Tsuga: H-how long have you been up? 

Sleeping Boy: [neutral] About five minutes. 

Tsuga: Five minutes? No way!

Sleeping Boy: [finger to chin] Well, okay, maybe it was about a minute, but still. 

**I stand up as quickly as I can.**

Tsuga: Ugh, I'm sorry!

Sleeping Boy: [raises eyebrow] Why are you apologizing? 

Tsuga: I was supposed to be watching you, since you were the last one that needed to wake up. 

Sleeping Boy: [raises eyebrow] The last...?

Tsuga: Oh, yeah. There's a whole bunch of us in the same situation. By the way, are you a Hope's Peak student? 

Sleeping Boy: [alarmed] How did you-!

Tsuga: I'm one too. Tsuga Kata, the S-H-S-L Blogger. And so is everyone else here. It's, pretty freaky, if I'm being honest.

Sleeping Boy: [hand in a fist, covering mouth] I... see. 

Sleeping Boy: [rubs back ahoge] The last thing I remember is standing in front of Hope's Peak, and then everything blacking out. 

Tsuga: Yep! Same here. 

Sleeping Boy: [nervous] Then, did you also... hear that voice? 

**That... voice?**

**Oh!**

[[flashback]]

_???: Let's get this party started! Upupupup!_

[[end flashback]]

**I... haven't even thought about that since I've woken up. But now that I'm reminded...**

**I feel my blood run cold.**

Tsuga: Yeah, I... I heard it too. I can't speak for the others, though. 

Sleeping Boy: [serious] I don't know what's going on, but... I don't think this is just going to turn out to be a joke. 

Tsuga: ...

Tsuga: You don't think we're in any danger? 

Sleeping Boy: [shrugs] I don't know. I guess we'll find out. 

**We're silent for a second. The gravity of the situation begins to sink into me, and I feel more fearful than I have since I've woken up. The other boy looks pretty freaked out too, but he seems to be trying to hide it.**

Tsuga: Well, we should try and look around, I guess? Maybe we'll find something. And we should probably talk to the others, get their names...- Ah! Speaking of which, what's-

Sleeping Boy: [smiles] I'm Nakada Montaro, the Super High School Level Good Luck. 

 

[[ NAKADA MONTARO -- SHSL GOOD LUCK ]]

 

Tsuga: What kind of talent is good luck? 

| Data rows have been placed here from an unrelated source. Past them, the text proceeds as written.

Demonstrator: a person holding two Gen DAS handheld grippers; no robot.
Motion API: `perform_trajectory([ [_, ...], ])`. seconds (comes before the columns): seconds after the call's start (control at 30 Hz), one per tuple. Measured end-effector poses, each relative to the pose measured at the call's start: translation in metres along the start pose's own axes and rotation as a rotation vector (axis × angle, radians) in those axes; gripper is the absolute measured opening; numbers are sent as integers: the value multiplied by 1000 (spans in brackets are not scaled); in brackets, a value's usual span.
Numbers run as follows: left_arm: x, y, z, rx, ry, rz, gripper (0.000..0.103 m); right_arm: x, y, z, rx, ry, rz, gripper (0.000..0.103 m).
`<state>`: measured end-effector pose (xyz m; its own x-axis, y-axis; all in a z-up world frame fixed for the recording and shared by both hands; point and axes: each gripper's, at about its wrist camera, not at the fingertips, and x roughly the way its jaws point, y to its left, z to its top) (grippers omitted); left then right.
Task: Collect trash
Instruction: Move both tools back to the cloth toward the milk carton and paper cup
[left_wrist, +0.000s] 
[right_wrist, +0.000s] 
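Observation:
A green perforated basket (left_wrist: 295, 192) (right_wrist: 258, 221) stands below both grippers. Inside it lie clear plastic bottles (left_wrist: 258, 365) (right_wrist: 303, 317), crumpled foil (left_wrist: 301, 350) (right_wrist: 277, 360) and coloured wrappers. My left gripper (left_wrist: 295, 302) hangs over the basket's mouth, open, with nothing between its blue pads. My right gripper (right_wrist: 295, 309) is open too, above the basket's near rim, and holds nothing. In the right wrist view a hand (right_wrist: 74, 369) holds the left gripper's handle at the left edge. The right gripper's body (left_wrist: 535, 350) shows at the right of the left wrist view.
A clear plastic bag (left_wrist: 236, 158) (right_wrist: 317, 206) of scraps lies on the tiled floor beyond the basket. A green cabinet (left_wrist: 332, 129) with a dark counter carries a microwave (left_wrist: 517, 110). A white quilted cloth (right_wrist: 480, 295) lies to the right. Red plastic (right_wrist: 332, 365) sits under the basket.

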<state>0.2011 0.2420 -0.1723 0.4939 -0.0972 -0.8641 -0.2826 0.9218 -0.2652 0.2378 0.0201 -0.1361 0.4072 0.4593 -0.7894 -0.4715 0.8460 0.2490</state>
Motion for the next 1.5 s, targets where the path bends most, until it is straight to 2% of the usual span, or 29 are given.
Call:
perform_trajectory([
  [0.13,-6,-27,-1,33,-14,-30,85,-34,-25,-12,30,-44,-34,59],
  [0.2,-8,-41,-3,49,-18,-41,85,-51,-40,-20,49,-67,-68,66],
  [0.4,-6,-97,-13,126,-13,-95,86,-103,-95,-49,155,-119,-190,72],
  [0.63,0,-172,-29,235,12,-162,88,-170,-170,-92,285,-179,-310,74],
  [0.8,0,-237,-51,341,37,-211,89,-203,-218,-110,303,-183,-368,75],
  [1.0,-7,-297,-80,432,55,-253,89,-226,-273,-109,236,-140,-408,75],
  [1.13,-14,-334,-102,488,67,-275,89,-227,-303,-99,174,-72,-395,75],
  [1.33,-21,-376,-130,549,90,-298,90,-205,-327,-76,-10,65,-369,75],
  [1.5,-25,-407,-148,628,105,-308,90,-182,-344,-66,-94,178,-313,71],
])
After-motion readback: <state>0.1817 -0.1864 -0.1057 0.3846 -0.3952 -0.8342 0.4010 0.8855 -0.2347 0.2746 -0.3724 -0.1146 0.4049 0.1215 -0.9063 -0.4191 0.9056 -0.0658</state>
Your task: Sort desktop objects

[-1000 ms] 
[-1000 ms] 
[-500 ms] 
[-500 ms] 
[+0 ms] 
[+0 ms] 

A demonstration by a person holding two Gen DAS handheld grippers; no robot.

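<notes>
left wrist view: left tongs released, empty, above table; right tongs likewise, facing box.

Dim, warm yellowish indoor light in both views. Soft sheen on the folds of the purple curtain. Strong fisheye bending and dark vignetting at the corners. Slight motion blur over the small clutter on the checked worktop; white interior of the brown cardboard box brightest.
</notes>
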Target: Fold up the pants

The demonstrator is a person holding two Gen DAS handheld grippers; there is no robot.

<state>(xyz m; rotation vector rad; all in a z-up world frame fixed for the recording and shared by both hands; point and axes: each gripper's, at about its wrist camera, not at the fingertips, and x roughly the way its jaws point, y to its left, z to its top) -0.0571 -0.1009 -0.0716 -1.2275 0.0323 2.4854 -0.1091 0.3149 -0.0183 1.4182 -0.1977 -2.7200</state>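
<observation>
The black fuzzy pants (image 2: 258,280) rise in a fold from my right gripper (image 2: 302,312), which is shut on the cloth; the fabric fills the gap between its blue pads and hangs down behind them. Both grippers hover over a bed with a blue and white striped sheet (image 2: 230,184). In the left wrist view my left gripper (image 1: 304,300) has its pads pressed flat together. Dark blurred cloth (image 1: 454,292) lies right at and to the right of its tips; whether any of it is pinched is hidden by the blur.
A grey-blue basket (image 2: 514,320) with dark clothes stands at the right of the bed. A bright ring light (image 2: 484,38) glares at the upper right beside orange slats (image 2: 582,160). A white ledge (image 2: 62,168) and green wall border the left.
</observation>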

Nakada: [raises eyebrow] What kind of talent is blogging? 

**Touché.**

**Actually, now that I think about it, I remember hearing about the Good Luck students.**

{It's a flashback image at Hope's Peak, with Jin Kirigiri reaching in a large bowl with slips of paper in it. Behind him stand Makoto Naegi and Komeada Nagito, looking like a pair of fucking tools.}

**For every new class, Hope's Peak has a lottery to select one regular highschooler to attend the school with a group of talented kids. The program is meant to study the concept of Luck, and also how ordinary kids act in a class of geniuses. There are some mixed opinions about it, but it hasn't caused any harm to the school so it's never been taken down.**

Tsuga: Huh. What was it like, finding out you'd been accepted? 

Nakada: [rolls eyes, smiling] Pretty hectic. My sister found the letter first and freaking lost it. She told my parents before me, and they told their friends... in fact, I was the last one to find out. At that point, I had no choice but to accept. 

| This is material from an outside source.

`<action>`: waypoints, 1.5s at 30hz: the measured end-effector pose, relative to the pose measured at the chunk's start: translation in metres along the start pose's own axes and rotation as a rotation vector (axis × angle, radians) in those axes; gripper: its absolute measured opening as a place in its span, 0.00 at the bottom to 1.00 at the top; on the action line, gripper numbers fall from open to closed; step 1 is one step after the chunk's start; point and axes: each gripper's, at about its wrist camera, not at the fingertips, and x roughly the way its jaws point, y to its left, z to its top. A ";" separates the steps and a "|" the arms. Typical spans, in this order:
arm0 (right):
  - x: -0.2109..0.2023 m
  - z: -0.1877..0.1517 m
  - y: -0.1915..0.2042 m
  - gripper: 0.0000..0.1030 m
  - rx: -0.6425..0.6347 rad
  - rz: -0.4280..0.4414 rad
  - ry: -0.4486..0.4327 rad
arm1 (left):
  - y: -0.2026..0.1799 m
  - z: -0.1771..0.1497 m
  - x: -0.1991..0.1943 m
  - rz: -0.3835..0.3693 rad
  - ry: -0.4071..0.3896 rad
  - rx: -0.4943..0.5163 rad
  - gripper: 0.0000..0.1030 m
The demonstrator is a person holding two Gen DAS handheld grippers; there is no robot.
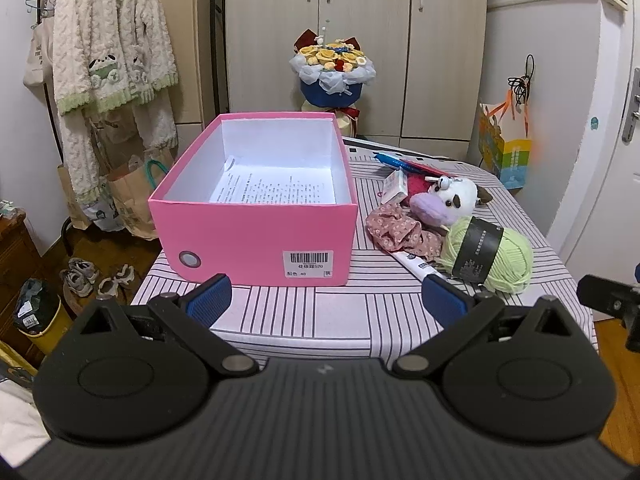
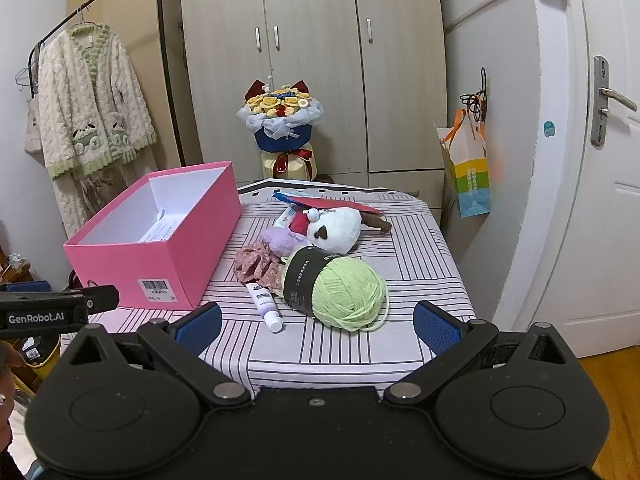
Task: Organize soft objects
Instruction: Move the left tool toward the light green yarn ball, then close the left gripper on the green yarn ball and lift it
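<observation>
pink box (image 1: 256, 236) — yarn ball (image 2: 348, 294) beside, fingers (image 2: 434, 326) apart

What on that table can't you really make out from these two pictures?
- Printed sheet in the pink box: text too small in the left wrist view; the box wall hides most of it in the right wrist view.
- Red card: partly under the cow plush, both views.
- White tube: label too small; the floral cloth and green yarn cover its far end.
</observation>
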 end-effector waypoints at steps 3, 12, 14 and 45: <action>0.001 -0.001 0.001 1.00 -0.006 0.000 0.004 | 0.000 -0.001 0.000 -0.001 0.000 -0.001 1.00; 0.003 -0.003 0.001 1.00 -0.009 -0.004 0.007 | -0.001 -0.002 0.000 -0.004 -0.001 0.006 1.00; 0.003 -0.003 0.001 1.00 -0.009 -0.004 0.007 | -0.001 -0.003 0.000 -0.003 -0.001 0.005 1.00; 0.098 -0.018 -0.044 1.00 -0.183 0.130 -0.104 | -0.043 0.004 0.097 -0.180 0.100 -0.027 0.97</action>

**That's... really sweet, actually.**

{Returns back to the tower view.}

Nakada: [rubs back ahoge] Should we get going? 

Tsuga: Oh! Mhm!

**Nakada Montaro... I have to admit, I'm beginning to respect him. He might just be your average teenage boy, but he also seems to be confident and determined, despite the situation we're in now. I like him.**

 

[At this point, you're able to control the main character. The format of exploring is similar to islands in SDR2. There are four areas you can click on to explore right now; a restaurant, a condo looking building, a convenience store, and one of the walls. There are five sets of walls, each with a number on it. In front of Wall 4 you can turn in the opposite direction and return to the area in front of the tower.]

 

['Move to Wall 4'] 

 

{A large stone wall takes up most of the screen, with a little bit of sky still in view. A large number 4 is in the middle of wall, and now that you're closer you can see that the wall actually turns into a gate. Two sprites pop up. One is the 'Large Braid' girl, who, as it would suggest, has a long brown braid that falls to her lower back. She's wearing a navy blue dress that's buttoned all the way up. She has bright blue eyes and long lace up boots that reach her knees with blue strings. The second person is the 'Medaled Jacket' girl. She's wearing a black coat that falls just a little above her knees and a pair of dark blue skinny jeans underneath. A light blue collar sticks out around her neck and she has various medals on her jacket, along with a "POLICE" sign on her right sleeve. She's wearing a black and blue checkered hat that tucks in her black hair, and has bright red eyes.}

Medaled Jacket: [claps hands together] Oh, there you are!

Tsuga: Ah, hey. Sleeping Beauty hadn't woken up yet, so I stayed behind and waited for him. 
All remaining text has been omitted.